Prise en charge de la maladie d’Alzheimer au CHU de Bordeaux : Des consultations mémoire à Pellegrin et à l’Hôpital Xavier Arnozan
Le Centre de Mémoire de Ressources et de Recherche (CMRR) d’Aquitaine implanté au CHU de Bordeaux a été labellisé par l’Agence Régionale de l’Hospitalisation (ARH) en 2002 lors de la création des 13 premiers CMRR de France. Le Pr Jean François Dartigues, neurologue, est coordonnateur du CMRR et le Pr Muriel Rainfray, gériatre, est coordonnateur adjoint.
Consultation Mémoire : données quantitatives et qualitatives par site (2007)
Au CHU de Bordeaux, le CMRR est implanté sur deux sites :
– l’un plus spécifiquement neurologique, dirigé par Jean-François Dartigues, est situé dans le pôle de neurosciences cliniques du Groupe Hospitalier Pellegrin,
– l’autre plus spécifiquement gériatrique, dirigé par Muriel Rainfray, est situé dans le pôle de gérontologie clinique du Groupe Hospitalier Sud (à l’Hôpital Xavier Arnozan).
Pôle neurosciences cliniques du groupe Hospitalier Pellegrin
– 799 patients ont été vus au moins une fois à la consultation mémoire (dont 389 nouveaux patients).
– La moyenne d’âge est de 73,4 ans. 17,7% ont 60 ans et moins, 22,6% ont entre 61 et 70 ans, 39,1% ont entre 71 et 80 ans et 20,7% ont 80 ans et plus.
– Les démences représentent le diagnostic le plus souvent porté avec 59,3% des cas.
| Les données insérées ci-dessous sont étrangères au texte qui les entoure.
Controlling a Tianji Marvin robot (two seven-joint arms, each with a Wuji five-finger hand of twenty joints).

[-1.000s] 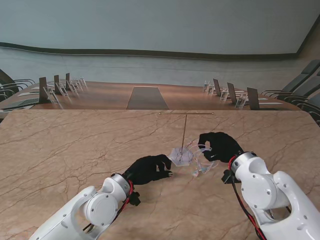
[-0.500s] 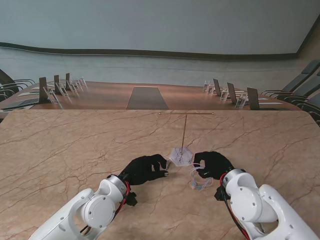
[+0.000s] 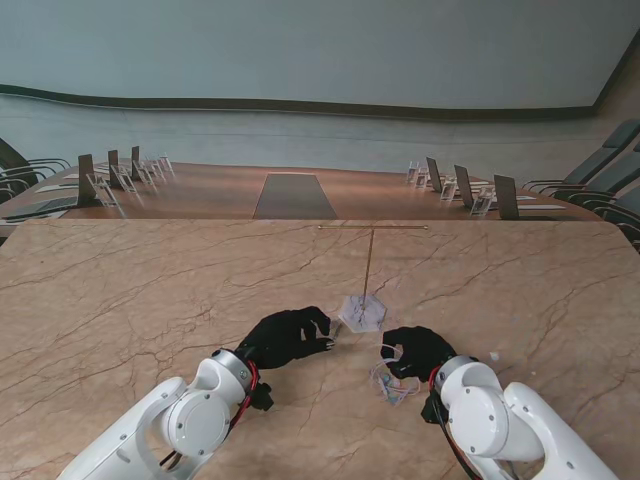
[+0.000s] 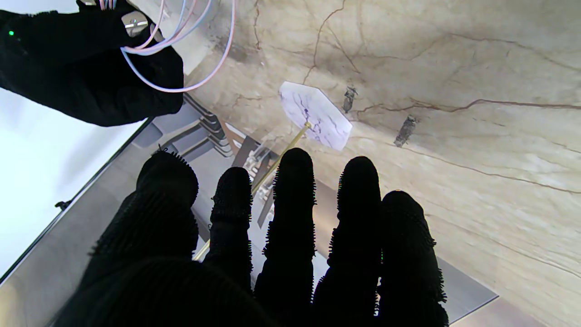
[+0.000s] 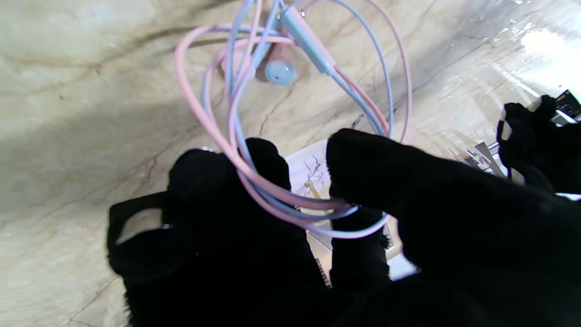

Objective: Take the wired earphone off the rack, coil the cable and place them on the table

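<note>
Since the earlier frames, right hand (image 3: pixel 417 351) has drawn back from beside the rack (image 3: pixel 366 290) toward me, carrying the earphone (image 3: pixel 392 381) with it; it now sits nearer than the rack's base and just to its right. Its fingers are clamped on the coiled cable (image 5: pixel 272 190), whose pink and pale blue loops run over the fingertips (image 5: pixel 265 159) and hang toward the table (image 3: pixel 150 300). In the right wrist view an earbud (image 5: pixel 279 71) and the inline remote (image 5: pixel 306 38) dangle at the far end of the loops, close to the marble; whether they touch it I cannot tell. The left hand (image 3: pixel 290 337) has shifted only slightly and lies left of the rack base, near it but apart. From the left wrist view its fingers (image 4: pixel 295 204) are stretched out side by side with small gaps, holding nothing. The rack stands upright on its white hexagonal base (image 4: pixel 315 116), its thin brass post and crossbar bare.
</note>
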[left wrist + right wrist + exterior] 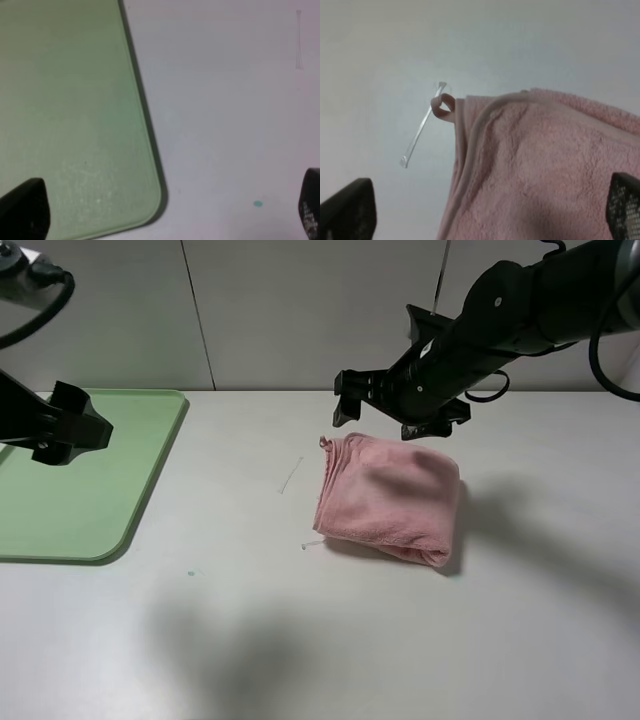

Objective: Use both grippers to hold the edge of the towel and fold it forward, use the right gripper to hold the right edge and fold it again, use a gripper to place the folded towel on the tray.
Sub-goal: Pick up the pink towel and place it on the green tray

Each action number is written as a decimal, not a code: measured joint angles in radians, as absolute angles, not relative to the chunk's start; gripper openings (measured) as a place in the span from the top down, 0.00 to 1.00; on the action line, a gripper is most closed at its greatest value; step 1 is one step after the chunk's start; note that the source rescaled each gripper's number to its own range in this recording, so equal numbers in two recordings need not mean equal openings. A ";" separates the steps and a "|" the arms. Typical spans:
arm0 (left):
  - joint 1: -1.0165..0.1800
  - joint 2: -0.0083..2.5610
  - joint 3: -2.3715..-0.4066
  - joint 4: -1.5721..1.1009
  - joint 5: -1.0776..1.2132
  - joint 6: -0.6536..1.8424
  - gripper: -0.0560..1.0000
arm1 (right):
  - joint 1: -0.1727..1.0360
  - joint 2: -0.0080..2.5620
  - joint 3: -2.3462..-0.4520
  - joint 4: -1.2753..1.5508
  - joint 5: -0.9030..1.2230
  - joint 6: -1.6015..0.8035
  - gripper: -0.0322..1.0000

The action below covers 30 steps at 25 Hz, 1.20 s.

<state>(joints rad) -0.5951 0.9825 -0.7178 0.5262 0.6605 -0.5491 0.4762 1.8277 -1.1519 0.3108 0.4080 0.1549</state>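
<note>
The pink towel [390, 498] lies folded into a thick bundle on the white table, right of the middle. Its hem edge [470, 145] and a small loop at one corner [442, 107] show close up in the right wrist view. My right gripper [388, 418] hovers over the towel's far edge, open, with nothing between its fingers; in its own view the gripper [485, 210] straddles the towel [545, 165]. The pale-green tray [120, 470] sits at the left with nothing on it. My left gripper [75, 428] hangs open above it, and in the left wrist view the gripper [167, 210] spans the tray's corner [150, 200].
A thin clear plastic strand [290, 475] lies on the table just left of the towel, also seen beside the loop as a strand [420, 135]. A tiny teal speck [190, 571] marks the table near the tray's front corner. A pale panelled wall runs behind the table.
</note>
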 joint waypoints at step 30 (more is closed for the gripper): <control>-0.595 0.982 -0.718 0.526 0.660 -0.549 0.00 | 0.458 1.391 -0.782 0.140 0.149 -0.068 0.00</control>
La maladie d’Alzheimer est la cause la plus fréquente avec 40,9% des cas.
Pôle gérontologie clinique du groupe Hospitalier Sud (Hôpital Xavier Arnozan)
– Le pôle accueille chaque année 750 patients dont plus de 200 nouveaux.
– La moyenne d’âge des patients est de 83 ans et leur suivi de plusieurs années y compris quand ils sont entrés en institution.
– Des réunions pour les familles dans le cadre de l’aide aux aidants sont mises en place et animées par les médecins, les assistantes sociales et les psychologues. Un suivi personnalisé des patients et de leurs familles est assuré par la consultation mémoire, notamment en cas de « crise familiale ».